> _What you are asked to do_
The lines from the start of the data through the line with "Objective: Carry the" are to be returned verbatim; all later lines are to be omitted.

= = = =

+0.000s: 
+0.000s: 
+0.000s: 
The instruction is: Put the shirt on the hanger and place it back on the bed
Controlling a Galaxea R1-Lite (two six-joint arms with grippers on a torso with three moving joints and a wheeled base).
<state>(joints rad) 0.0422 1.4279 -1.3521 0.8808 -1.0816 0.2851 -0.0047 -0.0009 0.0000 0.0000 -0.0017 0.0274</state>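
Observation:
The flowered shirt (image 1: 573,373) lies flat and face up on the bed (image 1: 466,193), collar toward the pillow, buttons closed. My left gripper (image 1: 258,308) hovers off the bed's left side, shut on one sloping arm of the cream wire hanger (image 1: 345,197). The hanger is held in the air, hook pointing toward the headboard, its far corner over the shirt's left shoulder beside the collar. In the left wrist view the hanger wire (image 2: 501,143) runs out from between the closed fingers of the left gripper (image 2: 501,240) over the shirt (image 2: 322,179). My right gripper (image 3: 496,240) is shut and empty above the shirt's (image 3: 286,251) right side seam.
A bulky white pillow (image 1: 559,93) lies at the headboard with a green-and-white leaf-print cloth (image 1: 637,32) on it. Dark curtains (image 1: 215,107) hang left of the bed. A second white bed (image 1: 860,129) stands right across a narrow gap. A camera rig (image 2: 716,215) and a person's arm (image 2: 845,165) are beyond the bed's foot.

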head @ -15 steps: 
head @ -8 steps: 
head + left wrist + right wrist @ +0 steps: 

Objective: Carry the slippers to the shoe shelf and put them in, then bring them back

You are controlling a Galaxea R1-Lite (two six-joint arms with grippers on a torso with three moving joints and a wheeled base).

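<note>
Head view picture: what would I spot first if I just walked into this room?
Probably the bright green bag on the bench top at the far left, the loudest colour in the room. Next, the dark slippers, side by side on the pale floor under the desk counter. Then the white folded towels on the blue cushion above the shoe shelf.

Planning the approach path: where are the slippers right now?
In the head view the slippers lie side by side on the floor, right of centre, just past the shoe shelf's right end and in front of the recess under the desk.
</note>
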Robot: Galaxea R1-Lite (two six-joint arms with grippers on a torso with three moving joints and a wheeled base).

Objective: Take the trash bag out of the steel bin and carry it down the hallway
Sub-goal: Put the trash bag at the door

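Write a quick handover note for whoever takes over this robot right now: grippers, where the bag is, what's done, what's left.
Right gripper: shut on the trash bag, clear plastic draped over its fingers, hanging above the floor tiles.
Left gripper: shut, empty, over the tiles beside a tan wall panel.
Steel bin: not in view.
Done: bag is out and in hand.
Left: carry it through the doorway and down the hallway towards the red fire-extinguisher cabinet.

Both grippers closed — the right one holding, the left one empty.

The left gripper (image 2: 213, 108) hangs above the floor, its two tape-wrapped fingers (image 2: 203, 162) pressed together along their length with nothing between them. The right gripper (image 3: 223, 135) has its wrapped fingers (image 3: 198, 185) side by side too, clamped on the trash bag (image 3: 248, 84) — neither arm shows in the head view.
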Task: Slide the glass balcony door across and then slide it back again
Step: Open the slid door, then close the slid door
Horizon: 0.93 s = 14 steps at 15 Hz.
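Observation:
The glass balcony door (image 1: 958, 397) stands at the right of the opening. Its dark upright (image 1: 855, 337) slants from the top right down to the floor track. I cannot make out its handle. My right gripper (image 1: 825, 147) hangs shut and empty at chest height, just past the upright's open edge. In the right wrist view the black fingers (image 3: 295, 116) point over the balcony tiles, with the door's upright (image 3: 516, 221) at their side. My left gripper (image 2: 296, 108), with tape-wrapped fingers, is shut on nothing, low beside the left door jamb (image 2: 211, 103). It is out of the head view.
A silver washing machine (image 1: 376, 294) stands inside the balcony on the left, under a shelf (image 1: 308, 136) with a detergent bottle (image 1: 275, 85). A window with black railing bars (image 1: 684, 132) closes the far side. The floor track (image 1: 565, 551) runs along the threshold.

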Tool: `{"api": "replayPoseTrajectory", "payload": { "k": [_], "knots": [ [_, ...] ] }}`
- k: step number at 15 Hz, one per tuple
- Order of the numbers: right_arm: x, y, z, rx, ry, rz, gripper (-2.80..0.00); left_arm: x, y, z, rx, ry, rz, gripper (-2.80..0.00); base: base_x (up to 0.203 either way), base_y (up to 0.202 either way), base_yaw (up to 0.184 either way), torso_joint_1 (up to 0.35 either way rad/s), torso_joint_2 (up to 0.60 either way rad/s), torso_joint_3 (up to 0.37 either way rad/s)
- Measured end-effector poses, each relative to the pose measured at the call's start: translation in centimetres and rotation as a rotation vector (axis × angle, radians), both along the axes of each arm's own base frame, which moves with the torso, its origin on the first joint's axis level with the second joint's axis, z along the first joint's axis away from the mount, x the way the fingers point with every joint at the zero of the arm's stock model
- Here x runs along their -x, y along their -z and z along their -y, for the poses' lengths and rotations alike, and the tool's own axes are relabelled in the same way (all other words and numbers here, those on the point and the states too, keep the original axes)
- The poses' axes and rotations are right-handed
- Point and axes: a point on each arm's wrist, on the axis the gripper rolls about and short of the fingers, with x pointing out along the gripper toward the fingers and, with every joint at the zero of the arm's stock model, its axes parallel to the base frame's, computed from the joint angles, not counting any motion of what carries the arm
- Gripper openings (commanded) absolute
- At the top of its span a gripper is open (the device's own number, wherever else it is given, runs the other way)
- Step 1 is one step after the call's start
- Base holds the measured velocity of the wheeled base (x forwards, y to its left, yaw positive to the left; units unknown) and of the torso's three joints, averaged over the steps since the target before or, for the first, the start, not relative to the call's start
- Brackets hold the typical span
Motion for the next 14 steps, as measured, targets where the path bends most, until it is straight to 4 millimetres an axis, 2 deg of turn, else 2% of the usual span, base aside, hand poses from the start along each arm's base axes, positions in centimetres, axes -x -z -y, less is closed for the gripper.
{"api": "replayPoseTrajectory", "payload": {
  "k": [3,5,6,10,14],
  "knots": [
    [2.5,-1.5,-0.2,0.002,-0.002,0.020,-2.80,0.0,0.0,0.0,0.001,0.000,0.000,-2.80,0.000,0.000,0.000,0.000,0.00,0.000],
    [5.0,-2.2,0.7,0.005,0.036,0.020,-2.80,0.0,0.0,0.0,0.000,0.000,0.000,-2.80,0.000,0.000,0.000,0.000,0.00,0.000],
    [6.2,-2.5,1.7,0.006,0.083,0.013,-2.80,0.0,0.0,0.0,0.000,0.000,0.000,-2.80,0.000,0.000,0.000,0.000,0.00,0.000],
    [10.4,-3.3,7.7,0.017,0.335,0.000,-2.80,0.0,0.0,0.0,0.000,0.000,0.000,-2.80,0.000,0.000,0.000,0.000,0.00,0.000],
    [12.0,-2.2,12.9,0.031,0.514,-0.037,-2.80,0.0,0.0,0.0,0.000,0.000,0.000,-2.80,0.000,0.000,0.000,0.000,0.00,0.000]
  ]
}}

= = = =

> _Your response_
+0.000s: 
+0.000s: 
+0.000s: 
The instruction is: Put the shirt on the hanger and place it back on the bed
Controlling a Galaxea R1-Lite (two six-joint arms with grippers on a torso with three moving joints and a wheeled base).
<state>(joints rad) 0.0422 1.4279 -1.3521 0.8808 -1.0816 0.2851 -0.0047 -0.0009 0.0000 0.0000 -0.0017 0.0274</state>
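Observation:
The flowered shirt (image 1: 573,373) lies flat and face up on the bed (image 1: 466,193), collar toward the pillow, buttons closed. My left gripper (image 1: 258,308) hovers off the bed's left side, shut on one sloping arm of the cream wire hanger (image 1: 345,197). The hanger is held in the air, hook pointing toward the headboard, its far corner over the shirt's left shoulder beside the collar. In the left wrist view the hanger wire (image 2: 501,143) runs out from between the closed fingers of the left gripper (image 2: 501,240) over the shirt (image 2: 322,179). My right gripper (image 3: 496,240) is shut and empty above the shirt's (image 3: 286,251) right side seam.
A bulky white pillow (image 1: 559,93) lies at the headboard with a green-and-white leaf-print cloth (image 1: 637,32) on it. Dark curtains (image 1: 215,107) hang left of the bed. A second white bed (image 1: 860,129) stands right across a narrow gap. A camera rig (image 2: 716,215) and a person's arm (image 2: 845,165) are beyond the bed's foot.
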
head @ -15 steps: 
head @ -8 steps: 
head + left wrist + right wrist @ +0 steps: 

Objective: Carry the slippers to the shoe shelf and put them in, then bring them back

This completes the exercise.